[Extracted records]
☆ ☆ ☆ ☆

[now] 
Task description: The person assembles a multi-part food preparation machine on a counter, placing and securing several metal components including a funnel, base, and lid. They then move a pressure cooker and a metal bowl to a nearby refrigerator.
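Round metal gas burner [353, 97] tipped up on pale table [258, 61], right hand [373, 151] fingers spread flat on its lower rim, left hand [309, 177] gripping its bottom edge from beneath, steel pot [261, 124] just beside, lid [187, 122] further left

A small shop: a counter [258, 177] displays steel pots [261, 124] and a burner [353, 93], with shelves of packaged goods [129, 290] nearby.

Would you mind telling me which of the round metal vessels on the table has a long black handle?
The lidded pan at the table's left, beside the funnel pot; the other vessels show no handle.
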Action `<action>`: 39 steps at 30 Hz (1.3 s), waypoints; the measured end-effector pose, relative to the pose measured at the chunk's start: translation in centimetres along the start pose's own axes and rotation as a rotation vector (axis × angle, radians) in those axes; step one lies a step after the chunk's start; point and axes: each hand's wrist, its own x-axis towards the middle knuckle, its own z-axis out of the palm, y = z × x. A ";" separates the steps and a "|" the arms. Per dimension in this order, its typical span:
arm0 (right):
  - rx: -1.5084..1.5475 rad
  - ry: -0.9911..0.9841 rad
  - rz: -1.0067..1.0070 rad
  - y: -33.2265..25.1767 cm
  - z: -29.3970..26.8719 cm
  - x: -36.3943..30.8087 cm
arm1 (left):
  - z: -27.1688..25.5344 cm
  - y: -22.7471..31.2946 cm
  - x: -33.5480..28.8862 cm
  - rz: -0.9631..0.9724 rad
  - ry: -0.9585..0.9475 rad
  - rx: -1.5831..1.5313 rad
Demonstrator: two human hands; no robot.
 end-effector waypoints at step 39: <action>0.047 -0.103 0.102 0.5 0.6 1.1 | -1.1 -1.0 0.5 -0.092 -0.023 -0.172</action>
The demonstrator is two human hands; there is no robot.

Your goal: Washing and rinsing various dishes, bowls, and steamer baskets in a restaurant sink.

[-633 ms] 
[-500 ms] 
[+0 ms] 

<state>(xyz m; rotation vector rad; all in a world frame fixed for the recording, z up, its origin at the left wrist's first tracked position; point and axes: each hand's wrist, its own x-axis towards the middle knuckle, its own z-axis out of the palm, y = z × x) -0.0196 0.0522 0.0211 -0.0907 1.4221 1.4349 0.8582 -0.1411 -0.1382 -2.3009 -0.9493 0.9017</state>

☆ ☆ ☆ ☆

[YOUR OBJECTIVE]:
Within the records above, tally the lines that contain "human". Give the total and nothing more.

[YOUR RESPONSE]:
2